Another awful movie is Knowing. I hated that movie so much after watching it that I basically swore off Nicolas Cage movies for a long time, and only recently have I begun realize that it wasn't his fault that the movie is abysmal, though he really should have read the
entire script before accepting the deal. Then again, he'll seemingly take any offer now-a-days, so maybe he did read it and thought "Yay another crappy movie to star in, I've been in too many good ones, this will help balance it out..."
Either Eragon The Last Airbender or Get him to the Greek, that movie was not even close to anything remotely funny <_<
I liked Get Him to the Greek. I loved how all the fake songs actually sounded decent (for the most part), and it made me laugh a fair amount. I can understand how someone wouldn't like it though. :shrug:
I heard they had exactly 20 seconds to film that scene because that's all Tommy Wyseau could afford to rent the flower shop for.
I believe that was just the joke the Nostalgia Critic made about the scene when he got to that part, to explain why it was so rushed. I don't think that's the actual reason why that scene is so awful (in a good way).
Now, here's the obvious question: do you hate it because you dislike the film for its comedic context, or because it's blatantly atheist?
First off, I hope you don't shrug off any hate you see of this movie as "lol angry religious person," because that'd be incredibly ignorant of you. That said;
The issue is more that it devolved into a religious movie
at all, regardless of it's stance. If it had become a movie praising religion, it wouldn't change my feelings (especially because I'm not very religious). What I took issue with (among many other things) was the fact that, after having to sit though the most god-awful, boring "comedy" I have ever,
ever seen, this film decided to completely screw over the people who bought the tickets by turning into a boring movie about religion. Understand that whenever a movie devolves into religion, assuming it was never about that earlier in the movie, it instantly loses points with me. That was the case with Knowing, which I talked about above. The ending ruined the whole thing because it used religion to end an otherwise religion-free movie, and that simply was not needed. This is my point. In movies that don't need religion, don't bring religion into it. The same goes for Lying. This was supposed to be a comedy, but it was simply a thinly veiled religious message, which is not what I bought my ticket for. Imagine if The Hangover halfway-through started preaching about not wasting money in Vegas and instead sending it to starving children around the world? Or if Anchorman turned into a documentary about some genocide? These movies are comedies, and while it's fine to have an underlying message, it should never be done the way Lying did it. Somebody inventing lying and using it to found religion is not the plot for a comedy, maybe another genre, but not a comedy.

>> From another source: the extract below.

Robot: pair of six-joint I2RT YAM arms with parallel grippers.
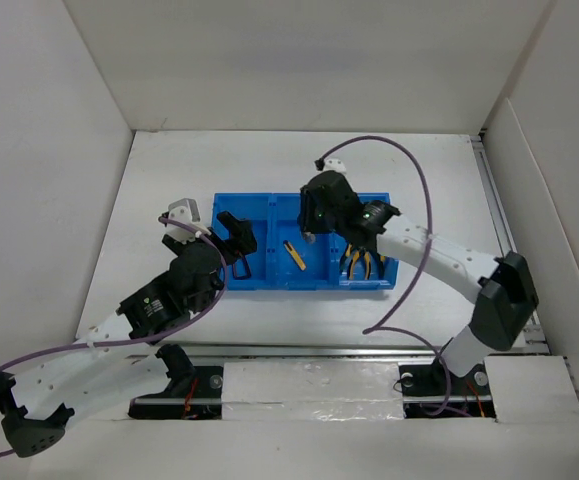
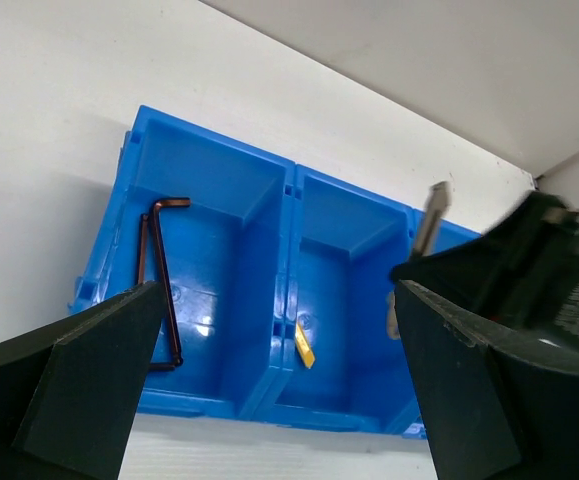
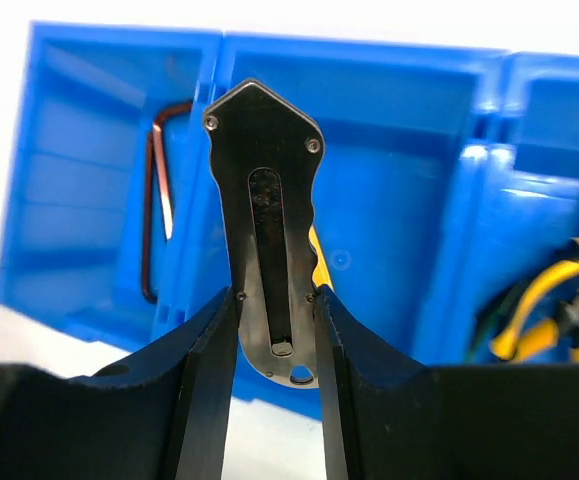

In case you still don't understand why I hate this movie so much, note that one of my friend's started crying buckets halfway through (when Gervais' mom died, as it reminded them of their aunt who just died), making the movie even more uncomfortable, and that my other friend, who was in fact atheist, had to sit through this religious movie that she thought was supposed to be a comedy, which made it
even more uncomfortable for all of us because
none of us were particularly religious, and none of us liked biased religious movies (no matter what side that bias was for), and, as I said, we didn't like being lured into the trap of seeing a boring religion mocking movie disguised as a boring, terribly written comedy. Making my friend cry wasn't technically the movies' fault, but it only served to make the level of unconformableness raise to astonishing levels.